Weapon jokes
What do you call a skunk falling from the sky?
A stink bomb!
Once, there was a man that was coming to my house and peeing in my yard. Then the man came back to my house and flopped his penis everywhere and peed at the same time, and it went all over my face.
So the next day, he came back, and I got my BB gun and shot a metal BB into his peepee.
This didn't actually happen.
How can you tell a bow n' arrows scared?
He starts to quiver! ;)
Aboriginals around for 50,000 years invented the spear.
Why are a gun and a bag of chips alike?
You pull them out at school and everyone wants to be your friend.
What’s a nun's weapon of choice?
Nun-chucks.
Teacher: What month is it?
Quiet kid: AUG-ust.
Classroom: Visible concern.
New civil war themed porn title: “Harriet Tubman gets hit with something other than an iron ingot.”

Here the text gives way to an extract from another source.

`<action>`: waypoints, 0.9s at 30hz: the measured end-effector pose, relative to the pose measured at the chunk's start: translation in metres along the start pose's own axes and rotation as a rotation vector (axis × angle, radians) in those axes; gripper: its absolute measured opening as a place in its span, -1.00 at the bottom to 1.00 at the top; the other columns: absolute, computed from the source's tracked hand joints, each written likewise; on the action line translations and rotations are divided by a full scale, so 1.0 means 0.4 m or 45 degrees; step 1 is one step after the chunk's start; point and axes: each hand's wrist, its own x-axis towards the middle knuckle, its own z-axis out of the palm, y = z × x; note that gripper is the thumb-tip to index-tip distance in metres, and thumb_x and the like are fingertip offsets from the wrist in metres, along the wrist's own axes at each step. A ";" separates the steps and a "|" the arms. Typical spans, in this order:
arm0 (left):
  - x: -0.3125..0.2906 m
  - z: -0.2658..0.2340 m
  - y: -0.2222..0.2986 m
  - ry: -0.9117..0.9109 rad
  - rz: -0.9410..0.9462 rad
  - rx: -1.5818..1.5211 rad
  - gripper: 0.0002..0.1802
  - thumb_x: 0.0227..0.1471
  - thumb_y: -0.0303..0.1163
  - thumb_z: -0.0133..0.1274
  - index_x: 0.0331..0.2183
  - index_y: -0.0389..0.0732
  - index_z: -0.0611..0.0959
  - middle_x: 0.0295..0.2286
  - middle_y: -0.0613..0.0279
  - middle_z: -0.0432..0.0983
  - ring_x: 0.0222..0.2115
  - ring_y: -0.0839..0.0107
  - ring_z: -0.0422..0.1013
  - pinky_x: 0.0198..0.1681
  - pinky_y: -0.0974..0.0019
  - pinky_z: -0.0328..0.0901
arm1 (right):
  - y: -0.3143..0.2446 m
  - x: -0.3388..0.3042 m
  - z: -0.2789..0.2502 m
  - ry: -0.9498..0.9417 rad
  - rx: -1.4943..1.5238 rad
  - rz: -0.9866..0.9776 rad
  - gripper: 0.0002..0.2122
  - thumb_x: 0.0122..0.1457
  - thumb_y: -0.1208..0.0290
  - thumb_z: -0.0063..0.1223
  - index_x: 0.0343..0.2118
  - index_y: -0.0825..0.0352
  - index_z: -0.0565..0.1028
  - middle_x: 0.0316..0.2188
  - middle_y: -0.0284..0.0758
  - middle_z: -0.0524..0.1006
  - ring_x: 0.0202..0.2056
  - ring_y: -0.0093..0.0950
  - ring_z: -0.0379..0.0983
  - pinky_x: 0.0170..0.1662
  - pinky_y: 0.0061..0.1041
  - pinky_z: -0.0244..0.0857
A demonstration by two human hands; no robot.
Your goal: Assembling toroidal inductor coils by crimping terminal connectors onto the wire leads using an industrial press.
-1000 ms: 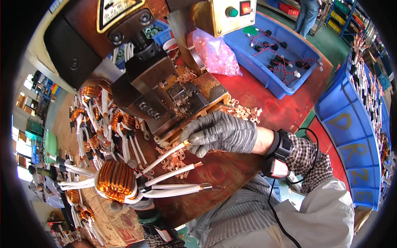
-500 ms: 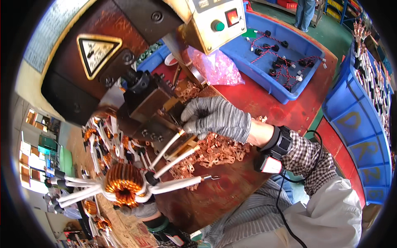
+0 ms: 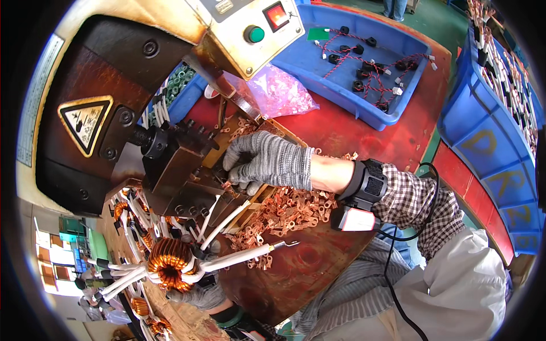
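My left hand (image 3: 202, 295), in a grey glove, is closed around the underside of a copper-wound toroidal coil (image 3: 170, 264). Its fingers are partly hidden behind the coil. White-sleeved leads (image 3: 236, 258) spread from the coil, one with a bare metal tip pointing right. My right hand (image 3: 264, 162), also gloved, reaches into the die area of a dark press (image 3: 176, 165). Its thumb and fingers pinch together at a small copper terminal (image 3: 227, 184), mostly covered by the fingertips. Two lead ends stand just below these fingers, by the die block.
Loose copper terminals (image 3: 290, 210) are heaped beside the press. Behind them are a pink plastic bag (image 3: 278, 94) and a blue tray (image 3: 364, 108) with black parts on twisted wires. A blue bin (image 3: 483, 131) of leads stands right. More coils (image 3: 139, 307) lie at left.
The view has shifted, so the press appears farther left and lower. The lead that met my right fingertips now ends below them, apart. My left hand still supports the coil.
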 end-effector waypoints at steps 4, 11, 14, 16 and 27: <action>-0.007 0.044 -0.016 0.221 0.121 0.094 -0.03 -0.35 0.24 0.04 0.03 -0.12 0.17 -0.02 0.07 0.14 -0.07 0.04 0.14 0.01 -0.27 -0.11 | -0.008 -0.003 0.004 0.009 -0.020 0.013 -0.85 -0.03 0.55 0.02 -0.36 0.43 0.42 -0.54 -0.30 0.46 -0.51 -0.58 0.42 -0.48 -0.65 0.39; -0.003 0.046 -0.020 0.169 0.097 0.090 -0.02 -0.37 0.27 0.03 0.02 -0.15 0.19 -0.05 0.03 0.18 -0.14 0.02 0.21 0.03 -0.26 -0.14 | -0.002 -0.001 -0.005 0.041 -0.159 -0.022 -0.82 -0.07 0.51 0.06 -0.37 0.41 0.42 -0.53 -0.32 0.47 -0.51 -0.58 0.42 -0.51 -0.65 0.38; -0.007 0.022 -0.002 0.082 -0.015 0.057 -0.01 -0.39 0.28 0.04 0.01 -0.16 0.21 -0.09 0.01 0.23 -0.19 0.01 0.25 0.03 -0.24 -0.14 | -0.004 -0.004 -0.007 0.032 -0.182 -0.037 -0.81 -0.09 0.50 0.07 -0.37 0.40 0.43 -0.53 -0.33 0.47 -0.51 -0.59 0.42 -0.51 -0.64 0.38; -0.008 -0.022 0.016 -0.017 -0.039 -0.057 0.00 -0.39 0.28 0.04 0.01 -0.15 0.22 -0.11 0.00 0.26 -0.22 0.02 0.27 0.04 -0.23 -0.15 | -0.004 -0.003 -0.006 0.025 -0.198 -0.050 -0.81 -0.09 0.50 0.07 -0.36 0.39 0.42 -0.52 -0.33 0.47 -0.50 -0.59 0.43 -0.49 -0.63 0.39; 0.003 0.036 -0.010 0.035 -0.019 0.063 -0.01 -0.39 0.26 0.05 0.03 -0.09 0.17 -0.01 0.08 0.14 -0.05 0.00 0.12 0.05 -0.25 -0.21 | 0.023 0.009 -0.042 0.330 -0.288 -0.626 -0.88 -0.03 0.46 0.04 -0.43 0.35 0.41 -0.59 -0.47 0.39 -0.55 -0.73 0.27 -0.52 -0.73 0.19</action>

What’s the similarity between a bag of chips and a gun?
When you pull one out in class, everybody wants to be your friend.
How many guns can an octopus hold?
9
"Sanderson, fire a warning shot."
"Uhh sir, this is an M32 rotary grenade launcher."

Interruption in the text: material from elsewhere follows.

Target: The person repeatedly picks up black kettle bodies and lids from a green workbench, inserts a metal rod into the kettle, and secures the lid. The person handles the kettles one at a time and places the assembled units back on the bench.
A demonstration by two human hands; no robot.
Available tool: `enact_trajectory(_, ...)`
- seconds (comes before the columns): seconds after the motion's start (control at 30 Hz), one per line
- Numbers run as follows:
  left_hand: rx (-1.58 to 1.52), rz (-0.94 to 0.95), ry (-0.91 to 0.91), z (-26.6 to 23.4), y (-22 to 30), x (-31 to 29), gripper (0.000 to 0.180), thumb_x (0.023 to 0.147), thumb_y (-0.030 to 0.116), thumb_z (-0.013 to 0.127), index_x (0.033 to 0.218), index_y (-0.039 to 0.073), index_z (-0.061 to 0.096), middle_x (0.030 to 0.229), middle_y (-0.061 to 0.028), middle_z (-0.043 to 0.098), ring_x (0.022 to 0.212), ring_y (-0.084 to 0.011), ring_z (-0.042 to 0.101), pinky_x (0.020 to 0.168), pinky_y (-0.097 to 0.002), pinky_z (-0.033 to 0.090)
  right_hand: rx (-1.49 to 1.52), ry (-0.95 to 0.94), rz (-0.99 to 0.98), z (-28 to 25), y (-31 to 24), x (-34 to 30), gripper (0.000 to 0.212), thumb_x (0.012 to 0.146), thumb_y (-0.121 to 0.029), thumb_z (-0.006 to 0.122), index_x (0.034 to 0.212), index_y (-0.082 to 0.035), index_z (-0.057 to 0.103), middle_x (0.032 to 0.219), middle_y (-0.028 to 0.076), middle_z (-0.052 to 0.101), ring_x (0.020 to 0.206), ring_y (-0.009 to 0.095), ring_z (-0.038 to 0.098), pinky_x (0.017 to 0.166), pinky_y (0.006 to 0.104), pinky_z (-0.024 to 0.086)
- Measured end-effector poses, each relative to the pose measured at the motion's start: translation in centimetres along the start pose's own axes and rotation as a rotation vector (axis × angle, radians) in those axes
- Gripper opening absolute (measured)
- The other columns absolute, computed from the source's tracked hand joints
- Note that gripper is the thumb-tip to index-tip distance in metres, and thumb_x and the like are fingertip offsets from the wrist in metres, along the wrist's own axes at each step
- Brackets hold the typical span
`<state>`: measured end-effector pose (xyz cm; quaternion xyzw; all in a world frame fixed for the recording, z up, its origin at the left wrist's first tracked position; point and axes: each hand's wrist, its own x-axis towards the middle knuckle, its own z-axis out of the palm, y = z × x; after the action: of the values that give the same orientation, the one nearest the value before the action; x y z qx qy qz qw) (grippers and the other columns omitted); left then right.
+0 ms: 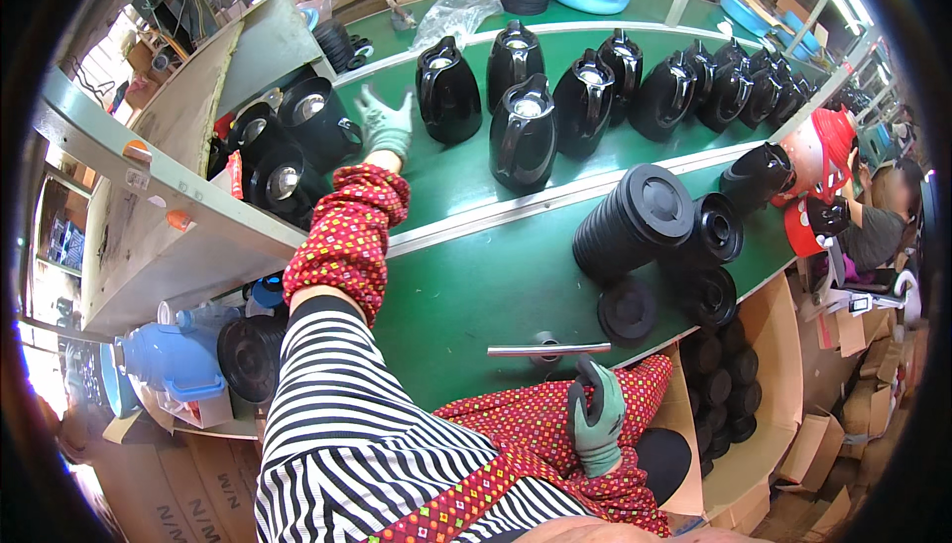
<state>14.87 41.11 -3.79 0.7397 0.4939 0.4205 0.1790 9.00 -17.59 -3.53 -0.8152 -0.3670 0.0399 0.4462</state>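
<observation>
My left hand (385, 126), in a pale green glove, reaches out over the green table with its fingers spread and nothing in them. Just left of it lies a black jug (311, 112) with a silvery inside, beside others like it. To its right stands an upright glossy black jug (448, 97). My right hand (597, 422), also gloved, hovers near my lap with thumb and fingers apart, holding nothing I can see. Closest to it is a metal bar (547, 350) at the table's near edge.
Several black jugs (524, 136) stand in rows to the right. A stack of black discs (640, 221) is on the nearer strip. An open carton (778, 364) of black parts stands at right. A grey metal frame (178, 181) borders the left. Across the table, a person (883, 216) sits.
</observation>
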Motion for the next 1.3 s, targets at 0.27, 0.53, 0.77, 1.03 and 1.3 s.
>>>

"Ah potato-potato, just pull the trigger."
You find yourself stuck in a hole with a murderer, a rapist, and a lawyer. You're armed, but you only have 2 bullets left. What do you do?
Shoot the lawyer. Twice.
39, 41, 43, AK, 47... AK-47.
1, 3, 5, M, 9... M-9.
What do you call a 60 year old with a bomb?
Suicide Boomer.
"And then I said, \"Knife to meet you.\""
"You stabbed my brother!"
"It's okay, I'm in stable condition!"
I made an AR that shoots boo boo bullets. It does poison time 10x damage. You have a very good chance of getting STD. Very good AR. Going for 100,000. Email: EatandDrinkbouls@gmail.com
When you get caught about to shoot up the school,
*slowly puts AR to chin*
When you're sitting in class and the quiet kid yells, "Lovely day, isn't it?" ... and you see a Glock shape in his pocket.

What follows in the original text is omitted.